Invokavit
Leitmotiv: Anfechtung und Versuchung
Wochenspruch: „Dazu ist erschienen der Sohn Gottes, dass er die Werke des Teufels zerstöre.“ 1. Johannes 3,8




Predigt
zum Text
Dienstag: Genesis 3,1-19

Obwohl wir die Schlange wie selbstverständlich mit dem Teufel identifizieren, ist doch vom Teufel in der Geschichte vom „Sündenfall“ überhaupt nicht die Rede. Es wird sogar ausdrücklich festgestellt, dass die Schlange kein Teufel ist, sondern eine Tier. Wenn wir also ganz eng an dem bleiben, was der Text aus sich heraus sagt, dann findet hier ein Dialog zwischen Tier und Mensch statt, in dem das Tier den Menschen durcheinander bringt und verführt, nicht dem zu folgen, was Gott ihm gesagt hat.

Die großen Ethiken des Abendlands von Platon bis Kant und darüber hinaus haben die Herrschaft des Bösen über den Menschen durchgängig darauf zurückgeführt, dass der Mensch durch eigene Entscheidung die Machtverhältnisse zwischen dem Animalischen in seiner Seele und dem spezifisch Menschlichen, nämlich seiner Vernunft, verkehrt. Wenn die Vernunft das Animalische regiert, bleibt der Mensch menschlich, das Böse bemächtigt sich seiner nicht. Wenn aber das Animalische die Vernunft versklavt, entmenschlicht sich der Mensch und das Tier in ihm wird zur Bestie. Er wird in sich gespalten, er kommt nicht mehr damit zurecht, als Tier zugleich auch Mensch zu sein. Er findet sich nicht mehr in sich selbst. Er verliert sein menschliches Selbstbewusstsein und kann sich doch nicht von dem Wissen lösen, anders geschaffen zu sein als das Tier. Weil er es in sich nicht mehr findet, da das Tier in ihm herrscht, verlagert er es in den äußerlichen Unterschied, und der besteht zunächst vor allem darin, dass er weder Federkleid noch Fell hat. Seine Nacktheit ist ihm unheimlich, sie erinnert ihn an seine Identität, und diese Erinnerung ruft ihn zur Rückbesinnung auf sich selbst. Die Menschenliebe Gottes, sein Ursprung und seine Bestimmung, redet darin als Stimme des Gewissens, weist zurück von der äußeren Blöße auf die innere, ruft ihn zurück aus der Gespaltenheit in die Einheit und Gemeinschaft des Vertrauens. Aber er versteckt sich und verhüllt sich, scheinbar in Natur, wirklich aber in Unnatur. Sein Kleid ist künstlich.

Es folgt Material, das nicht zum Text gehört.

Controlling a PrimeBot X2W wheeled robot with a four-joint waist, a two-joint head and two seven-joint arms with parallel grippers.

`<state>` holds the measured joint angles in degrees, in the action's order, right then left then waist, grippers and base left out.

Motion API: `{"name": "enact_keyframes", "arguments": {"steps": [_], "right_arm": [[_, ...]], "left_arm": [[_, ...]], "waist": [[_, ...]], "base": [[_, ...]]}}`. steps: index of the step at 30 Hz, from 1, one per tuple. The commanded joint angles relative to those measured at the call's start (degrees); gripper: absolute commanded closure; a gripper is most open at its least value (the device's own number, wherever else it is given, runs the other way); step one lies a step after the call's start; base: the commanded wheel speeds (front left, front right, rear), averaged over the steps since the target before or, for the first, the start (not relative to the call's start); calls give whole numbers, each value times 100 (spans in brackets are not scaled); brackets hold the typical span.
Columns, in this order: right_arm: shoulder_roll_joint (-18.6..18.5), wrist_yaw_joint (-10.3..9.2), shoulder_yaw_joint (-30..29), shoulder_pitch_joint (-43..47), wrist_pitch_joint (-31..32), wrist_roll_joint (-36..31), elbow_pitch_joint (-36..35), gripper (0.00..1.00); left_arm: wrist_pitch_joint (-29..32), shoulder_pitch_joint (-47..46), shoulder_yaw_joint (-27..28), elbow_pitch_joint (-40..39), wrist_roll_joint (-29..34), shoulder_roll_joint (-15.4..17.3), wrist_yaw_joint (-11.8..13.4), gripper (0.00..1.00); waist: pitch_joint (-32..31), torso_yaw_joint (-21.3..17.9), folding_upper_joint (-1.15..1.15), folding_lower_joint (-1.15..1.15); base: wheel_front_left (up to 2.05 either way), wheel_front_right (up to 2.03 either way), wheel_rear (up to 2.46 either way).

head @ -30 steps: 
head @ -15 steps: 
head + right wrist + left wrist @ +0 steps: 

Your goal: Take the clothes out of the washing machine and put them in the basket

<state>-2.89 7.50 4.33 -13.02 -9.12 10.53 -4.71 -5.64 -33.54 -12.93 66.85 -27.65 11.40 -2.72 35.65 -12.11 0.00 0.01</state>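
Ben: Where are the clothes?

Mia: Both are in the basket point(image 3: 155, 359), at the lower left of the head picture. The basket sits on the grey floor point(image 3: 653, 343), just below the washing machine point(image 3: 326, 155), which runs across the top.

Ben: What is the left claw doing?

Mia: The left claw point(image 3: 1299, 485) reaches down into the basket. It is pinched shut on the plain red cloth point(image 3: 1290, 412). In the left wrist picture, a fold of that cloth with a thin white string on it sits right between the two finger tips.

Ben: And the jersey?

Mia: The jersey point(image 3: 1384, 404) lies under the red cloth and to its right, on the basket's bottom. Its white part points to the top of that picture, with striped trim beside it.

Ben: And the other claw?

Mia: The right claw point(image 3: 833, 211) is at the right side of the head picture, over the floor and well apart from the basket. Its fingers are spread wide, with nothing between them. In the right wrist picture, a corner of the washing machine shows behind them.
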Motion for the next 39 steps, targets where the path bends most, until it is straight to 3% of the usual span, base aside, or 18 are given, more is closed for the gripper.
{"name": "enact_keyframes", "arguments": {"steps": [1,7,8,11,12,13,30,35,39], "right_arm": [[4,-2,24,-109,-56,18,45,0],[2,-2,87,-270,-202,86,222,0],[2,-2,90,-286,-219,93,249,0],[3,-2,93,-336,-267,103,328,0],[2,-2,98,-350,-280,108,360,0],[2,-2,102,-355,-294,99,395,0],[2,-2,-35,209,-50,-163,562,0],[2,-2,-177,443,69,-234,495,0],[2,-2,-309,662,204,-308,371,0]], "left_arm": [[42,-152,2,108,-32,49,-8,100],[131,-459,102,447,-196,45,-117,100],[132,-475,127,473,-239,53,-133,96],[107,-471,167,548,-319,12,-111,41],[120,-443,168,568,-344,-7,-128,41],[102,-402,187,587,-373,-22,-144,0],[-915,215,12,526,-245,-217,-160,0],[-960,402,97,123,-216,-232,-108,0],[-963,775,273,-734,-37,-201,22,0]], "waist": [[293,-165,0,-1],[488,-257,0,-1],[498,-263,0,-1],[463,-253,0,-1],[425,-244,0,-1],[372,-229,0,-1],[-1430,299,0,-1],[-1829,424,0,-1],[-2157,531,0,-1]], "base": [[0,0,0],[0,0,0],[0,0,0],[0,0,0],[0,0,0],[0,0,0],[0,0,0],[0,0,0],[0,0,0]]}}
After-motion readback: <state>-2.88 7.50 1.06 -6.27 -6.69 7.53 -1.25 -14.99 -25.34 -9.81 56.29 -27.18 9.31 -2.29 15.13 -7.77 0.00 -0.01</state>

So ist die Schlange zunächst also gar nicht das Symbol des Teuflischen, sondern das Symbol des Tierischen. Dass sie listig ist bedeutet nicht, dass sie böse ist, aber es weist auf die starke suggestive Macht des Animalischen in uns hin. Wenn wir diese Macht, die sich in den starken Emotionen äußert, beherrschen, dient sie uns zum Besten wie das Ross dem Reiter, und die Sünde bleibt, wie die anschließende Kainsgeschichte zeigt, vor der Tür. Wenn nicht, „geht uns der Gaul durch“ - wir verlieren die Kontrolle: Anfang alles Mordens, Neidens, Rächens, Lügens, Unterdrückens bis zur Sintflut und wieder neu und weiter bis zum Turm zu Babel.

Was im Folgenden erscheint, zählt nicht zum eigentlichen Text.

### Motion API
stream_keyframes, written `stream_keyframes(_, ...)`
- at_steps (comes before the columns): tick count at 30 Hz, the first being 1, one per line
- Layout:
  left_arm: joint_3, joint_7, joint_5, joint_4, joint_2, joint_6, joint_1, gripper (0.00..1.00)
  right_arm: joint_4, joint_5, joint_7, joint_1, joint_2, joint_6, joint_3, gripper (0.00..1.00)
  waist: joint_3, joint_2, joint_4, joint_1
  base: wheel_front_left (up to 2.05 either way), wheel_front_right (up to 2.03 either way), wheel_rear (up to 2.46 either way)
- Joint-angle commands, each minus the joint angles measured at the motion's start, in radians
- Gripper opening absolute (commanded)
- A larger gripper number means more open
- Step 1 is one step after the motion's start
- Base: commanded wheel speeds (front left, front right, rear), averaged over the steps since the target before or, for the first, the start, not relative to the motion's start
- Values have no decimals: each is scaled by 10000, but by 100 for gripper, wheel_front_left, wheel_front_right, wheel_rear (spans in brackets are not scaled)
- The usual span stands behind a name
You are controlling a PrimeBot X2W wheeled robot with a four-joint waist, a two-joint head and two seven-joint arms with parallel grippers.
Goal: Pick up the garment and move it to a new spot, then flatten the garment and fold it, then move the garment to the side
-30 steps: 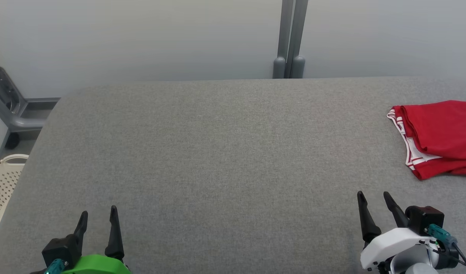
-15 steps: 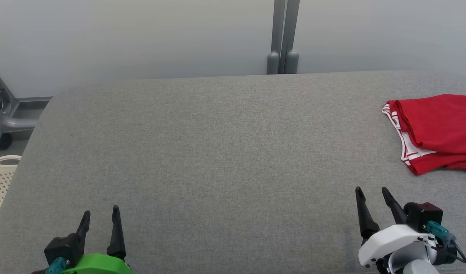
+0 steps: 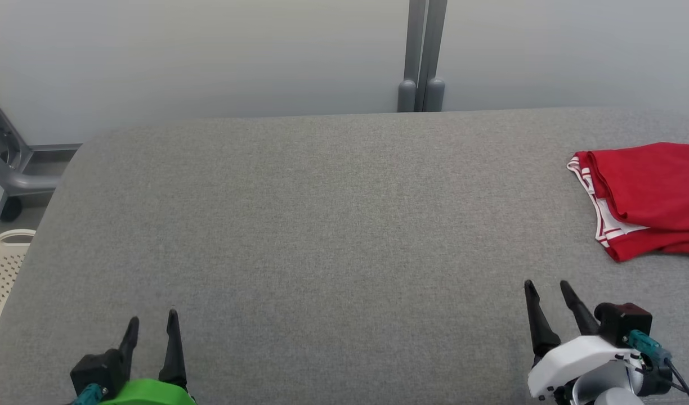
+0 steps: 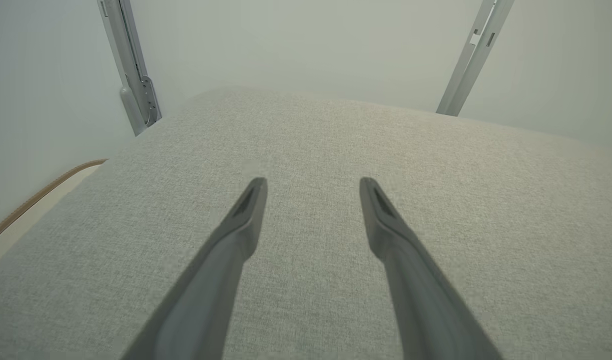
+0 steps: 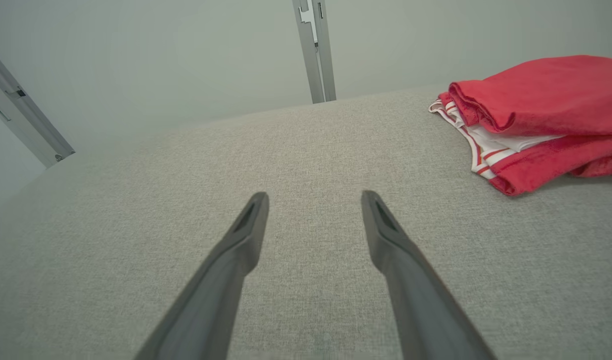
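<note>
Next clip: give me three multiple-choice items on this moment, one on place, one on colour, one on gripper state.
1. Where on the grey table does the garment lie?
A. the middle
B. the robot's left side
C. the robot's right side

2. What is its main colour?
A. blue
B. red
C. green

3. How are the left gripper and right gripper?
A. both open, empty
B. both shut on cloth
C. one open, one shut

Answers: 1 C, it lies at the head view's right edge. 2 B, red cloth with white striped trim. 3 A, the wrist views show each one spread over bare table.
</note>
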Motion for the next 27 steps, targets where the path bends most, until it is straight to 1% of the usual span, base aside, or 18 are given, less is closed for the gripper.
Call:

Nicht böse ist die Schlange, sondern listig. Sie hat einen Kopf - das Animalische in uns hat seine eigene Intelligenz, die soll uns nicht verführen, sondern dienen. Aber weil wir nicht mehr herrschen darüber, fürchten wir uns, verleugnen diese animalische Intelligenz in uns, zertreten der Schlange den Kopf. Darum beißt sie uns in die Ferse: sie lähmt uns, wir erstarren in der Künstlichkeit, wir wissen nicht mehr, was natürlich ist, als nacktes Tier, als entmenschlichter Mensch, der, wie Kierkegaard sagte, zugleich verzweifelt er selbst und verzweifelt nicht er selbst sein will. Diese Verzweiflung ist unsere Gespaltenheit und diese Gespaltenheit ist Unnatürlichkeit. Und das nennt die Bibel Sünde.